Dean doesn't promise any of that. Dean says the meds help, not that they solve every problem. He's suggesting I talk to someone else, not make him the center of my universe. He doesn't want me to keep secrets, doesn't want to isolate me, doesn't want to keep me. He's not offering to fix me. He's not calling me disgusting. He just wants to help.
"You're really nothing like her," Castiel murmured, catching Dean's eye and managing a weak smile. Dean's returning one was breathtakingly radiant. "You're…" He shook his head. He didn't have the words to describe Dean. What words he thought of terrified him, reminded him strongly of his initial reactions to Naomi – beautiful, brilliant, strong, perfect, so perfect, how could you ever be interested in me? "It's not that I don't trust you, Dean." The happy look on Dean's face dimmed painfully. "Don't mistake me. You're right. I don't. But it's not about you. It's about me. Everything about you just seems so…so…so perfect but I thought that before and I cannot go through that again." Dean's smile returned, still restrained but once more hopeful, when Castiel called him perfect. "I don't trust myself, Dean. I don't trust my assessment."
What if I could get fixed? What if I could better?
No. I was drawn to Naomi because she offered a quick fix – a promise to magically repair everything that was wrong with me. Would therapy be the same? Would meds be the same? There is no magic bullet to seal the cracks that run through me.

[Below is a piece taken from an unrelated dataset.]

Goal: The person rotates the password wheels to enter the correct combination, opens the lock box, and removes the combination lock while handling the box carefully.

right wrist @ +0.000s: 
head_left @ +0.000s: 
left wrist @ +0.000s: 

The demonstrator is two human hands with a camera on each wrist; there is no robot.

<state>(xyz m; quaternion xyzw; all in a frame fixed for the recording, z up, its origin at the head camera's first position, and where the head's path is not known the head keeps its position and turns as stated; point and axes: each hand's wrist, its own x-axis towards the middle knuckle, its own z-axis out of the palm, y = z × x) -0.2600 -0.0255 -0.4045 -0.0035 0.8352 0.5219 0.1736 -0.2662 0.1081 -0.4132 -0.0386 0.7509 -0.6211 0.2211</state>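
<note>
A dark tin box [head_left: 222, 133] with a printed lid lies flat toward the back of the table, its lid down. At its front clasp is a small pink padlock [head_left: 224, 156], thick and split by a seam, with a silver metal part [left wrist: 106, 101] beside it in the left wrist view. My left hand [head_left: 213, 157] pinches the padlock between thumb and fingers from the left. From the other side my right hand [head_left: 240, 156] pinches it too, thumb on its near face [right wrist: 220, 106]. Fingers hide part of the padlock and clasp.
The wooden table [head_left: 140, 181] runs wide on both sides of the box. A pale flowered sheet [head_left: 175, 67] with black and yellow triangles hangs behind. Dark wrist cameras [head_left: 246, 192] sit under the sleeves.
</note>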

No. Dean didn't say it would be magic. Dean didn't say it would be easy. He said it took him years and that he still is in treatment.
"It sounds like you still trust Naomi," said Dean bluntly. A hand seemed to choke at Castiel's throat. "Fuck. I'm sorry. I suck at keeping my mouth shut. I'm saying – she said all this shit to you, right? Come on Cas, stay with me – right, she filled your head with bull, didn't she?" Focusing on Dean's words, Castiel nodded, unsure what Dean was getting at. "So, you acknowledge she was full of it but you still believe what she told you. You don't think you're, what, deviant or some shit – that's just what she said, isn't it?" All Castiel could do was stare. "Come on, work with me, Cas."
He's right, oh my God he is completely right. That voice that so often sounds like her, that says things that hurt me so terribly…I'm still listening to her. I left so many years ago but I'm still taking her assessment of me, of the world, over my own assessment.
"Fuck all that shit she said, and listen to what I say. I'm, like, about a million times more awesome than she is? And I think you're fucking awesome." Dean beamed at him.
He is, he really is. He's so completely different from her. And he wants to be my dom. He wants to be my boyfriend.
What do I want?
"I…really want to kiss you right now," said Castiel, coloring and looking away. Dean chuckled.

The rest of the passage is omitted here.